AIM OF THE TASK ::
Please repeat the data shown below, word for word.

RECORDED DATA ::

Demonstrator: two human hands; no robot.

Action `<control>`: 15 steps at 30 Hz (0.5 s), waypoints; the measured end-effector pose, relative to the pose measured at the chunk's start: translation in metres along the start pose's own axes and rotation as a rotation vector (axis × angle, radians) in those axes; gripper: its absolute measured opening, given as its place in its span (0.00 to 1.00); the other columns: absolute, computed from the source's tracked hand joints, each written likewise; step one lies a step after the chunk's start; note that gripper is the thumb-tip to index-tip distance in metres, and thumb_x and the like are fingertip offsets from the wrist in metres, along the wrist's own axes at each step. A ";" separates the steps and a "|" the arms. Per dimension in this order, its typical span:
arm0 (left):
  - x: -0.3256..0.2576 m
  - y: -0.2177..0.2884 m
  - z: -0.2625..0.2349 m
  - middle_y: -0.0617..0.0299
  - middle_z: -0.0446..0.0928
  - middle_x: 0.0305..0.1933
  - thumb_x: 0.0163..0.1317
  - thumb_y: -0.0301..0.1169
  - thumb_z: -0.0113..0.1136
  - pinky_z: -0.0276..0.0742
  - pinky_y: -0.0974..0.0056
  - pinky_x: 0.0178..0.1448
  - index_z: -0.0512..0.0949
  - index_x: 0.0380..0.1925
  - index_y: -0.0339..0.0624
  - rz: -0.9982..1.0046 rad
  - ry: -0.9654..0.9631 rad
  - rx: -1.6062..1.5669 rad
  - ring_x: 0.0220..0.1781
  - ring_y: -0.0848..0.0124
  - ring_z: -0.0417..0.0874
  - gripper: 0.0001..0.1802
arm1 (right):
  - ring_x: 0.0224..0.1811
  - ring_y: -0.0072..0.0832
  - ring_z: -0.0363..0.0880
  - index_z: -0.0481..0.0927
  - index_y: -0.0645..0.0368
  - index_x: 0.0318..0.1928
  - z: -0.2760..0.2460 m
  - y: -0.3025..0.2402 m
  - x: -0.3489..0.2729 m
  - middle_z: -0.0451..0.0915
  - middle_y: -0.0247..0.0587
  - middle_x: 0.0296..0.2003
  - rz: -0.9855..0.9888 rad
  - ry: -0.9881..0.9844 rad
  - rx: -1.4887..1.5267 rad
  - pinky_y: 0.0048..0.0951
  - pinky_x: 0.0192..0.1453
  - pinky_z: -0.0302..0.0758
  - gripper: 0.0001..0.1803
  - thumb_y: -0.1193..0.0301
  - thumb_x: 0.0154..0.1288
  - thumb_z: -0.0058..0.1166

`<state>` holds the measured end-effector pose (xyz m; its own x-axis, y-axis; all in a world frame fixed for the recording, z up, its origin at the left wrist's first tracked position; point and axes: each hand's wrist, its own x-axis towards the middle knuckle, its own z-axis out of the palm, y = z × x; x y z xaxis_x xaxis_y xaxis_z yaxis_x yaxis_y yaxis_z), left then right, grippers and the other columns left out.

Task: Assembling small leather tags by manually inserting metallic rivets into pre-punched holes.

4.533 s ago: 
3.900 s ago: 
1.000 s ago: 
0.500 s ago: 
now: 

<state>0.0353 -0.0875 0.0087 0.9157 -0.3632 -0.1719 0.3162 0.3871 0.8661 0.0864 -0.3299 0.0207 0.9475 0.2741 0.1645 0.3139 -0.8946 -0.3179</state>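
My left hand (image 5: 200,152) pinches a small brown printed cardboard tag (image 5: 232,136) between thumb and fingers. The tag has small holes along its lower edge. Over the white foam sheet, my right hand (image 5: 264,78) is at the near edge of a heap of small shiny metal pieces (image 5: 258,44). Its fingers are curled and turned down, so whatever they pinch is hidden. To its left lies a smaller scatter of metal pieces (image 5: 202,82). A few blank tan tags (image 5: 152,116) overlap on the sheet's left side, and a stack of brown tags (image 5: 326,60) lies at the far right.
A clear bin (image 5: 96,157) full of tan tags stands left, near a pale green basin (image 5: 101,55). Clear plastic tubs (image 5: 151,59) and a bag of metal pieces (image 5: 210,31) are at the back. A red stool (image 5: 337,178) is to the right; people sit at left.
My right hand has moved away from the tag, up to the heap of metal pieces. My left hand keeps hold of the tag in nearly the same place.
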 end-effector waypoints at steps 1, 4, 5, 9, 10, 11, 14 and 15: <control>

SOLVED EXERCISE ::
Demonstrator: two human hands; no robot.

Action `<control>`: 15 steps at 30 Hz (0.5 s), waypoints; the measured end-effector pose, relative to the pose measured at the chunk's start: translation in metres along the start pose's own axes and rotation as a rotation vector (axis × angle, radians) in those axes; gripper: its absolute measured opening, given as its place in its span (0.00 to 1.00); the other columns: absolute, computed from the source's tracked hand joints, each written likewise; step one lies a step after the chunk's start; note that gripper is the thumb-tip to index-tip distance in metres, and thumb_x and the like are fingertip offsets from the wrist in metres, along the wrist's own axes at each step. A ";" separates the steps and a "|" the arms. Per dimension in this order, its typical span:
arm0 (left):
  - x: -0.3256..0.2576 m
  - y: -0.2177..0.2884 m
  - z: -0.2625..0.2349 m
  - middle_y: -0.0617..0.0299
  - middle_z: -0.0446..0.0928
  - middle_x: 0.0305..0.1933
  - thumb_x: 0.0163..0.1317
  - thumb_y: -0.0301..0.1169
  - thumb_z: -0.0113..0.1136
  - pinky_z: -0.0276..0.0742
  - pinky_y: -0.0974..0.0056
  - pinky_x: 0.0178..0.1448
  - index_z: -0.0512..0.0949
  - index_x: 0.0380..0.1925
  - index_y: -0.0339..0.0624
  - rz: -0.9982..1.0046 rad
  - ry: -0.9654..0.9631 rad
  - rx: -1.6062..1.5669 rad
  - ring_x: 0.0220..0.1781
  - ring_y: -0.0848..0.0124
  - ring_z: -0.0417..0.0874
  - gripper: 0.0001..0.1802
arm1 (right):
  - ring_x: 0.0224..0.1811
  - ring_y: -0.0072..0.0832
  - ring_z: -0.0363..0.0880
  - index_z: -0.0481..0.0927
  - index_y: -0.0645..0.0368
  - index_x: 0.0318..0.1928
  - z: -0.2760..0.2460 m
  - y: -0.3025..0.2402 m
  - x: -0.3489..0.2729 m
  - middle_z: -0.0451..0.0915
  - middle_y: -0.0247..0.0587
  - middle_x: 0.0296..0.2003
  - rz: -0.9855..0.9888 rad
  - ry: -0.9881..0.9844 rad
  - rx: -1.4887..1.5267 rad
  - pinky_y: 0.0048..0.0951
  - pinky_x: 0.0192..0.1453
  - pinky_z: -0.0302..0.0758
  - gripper: 0.0001..0.1803
  - thumb_y: -0.1193..0.0301
  - thumb_x: 0.0154..0.1288
  - thumb_z: -0.0058..0.1166

`<state>` holds the measured end-effector pose (xyz m; its own x-axis, y-axis; all in a world frame fixed for the recording, z up, its origin at the left wrist's first tracked position; point and axes: each hand's wrist, its own x-axis towards the middle knuckle, its own z-axis out of the palm, y = z × x; x y z xaxis_x xaxis_y xaxis_z yaxis_x yaxis_y yaxis_z), left then right, grippers and the other columns left out.

Task: Assembling small leather tags by manually inserting metallic rivets into pre-punched holes.

4.533 s ago: 
3.900 s ago: 
1.000 s ago: 
0.500 s ago: 
now: 

<state>0.0353 -0.0875 0.0087 0.9157 -0.3632 -0.1719 0.3162 0.3871 0.8661 0.0864 -0.3299 0.0207 0.9475 0.2741 0.1645 0.3139 -0.8946 -0.3179</state>
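My left hand (image 5: 200,152) pinches a small brown printed cardboard tag (image 5: 232,136) between thumb and fingers. The tag has small holes along its lower edge. Over the white foam sheet, my right hand (image 5: 264,78) is at the near edge of a heap of small shiny metal pieces (image 5: 258,44). Its fingers are curled and turned down, so whatever they pinch is hidden. To its left lies a smaller scatter of metal pieces (image 5: 202,82). A few blank tan tags (image 5: 152,116) overlap on the sheet's left side, and a stack of brown tags (image 5: 326,60) lies at the far right.
A clear bin (image 5: 96,157) full of tan tags stands left, near a pale green basin (image 5: 101,55). Clear plastic tubs (image 5: 151,59) and a bag of metal pieces (image 5: 210,31) are at the back. A red stool (image 5: 337,178) is to the right; people sit at left.
My right hand has moved away from the tag, up to the heap of metal pieces. My left hand keeps hold of the tag in nearly the same place.
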 end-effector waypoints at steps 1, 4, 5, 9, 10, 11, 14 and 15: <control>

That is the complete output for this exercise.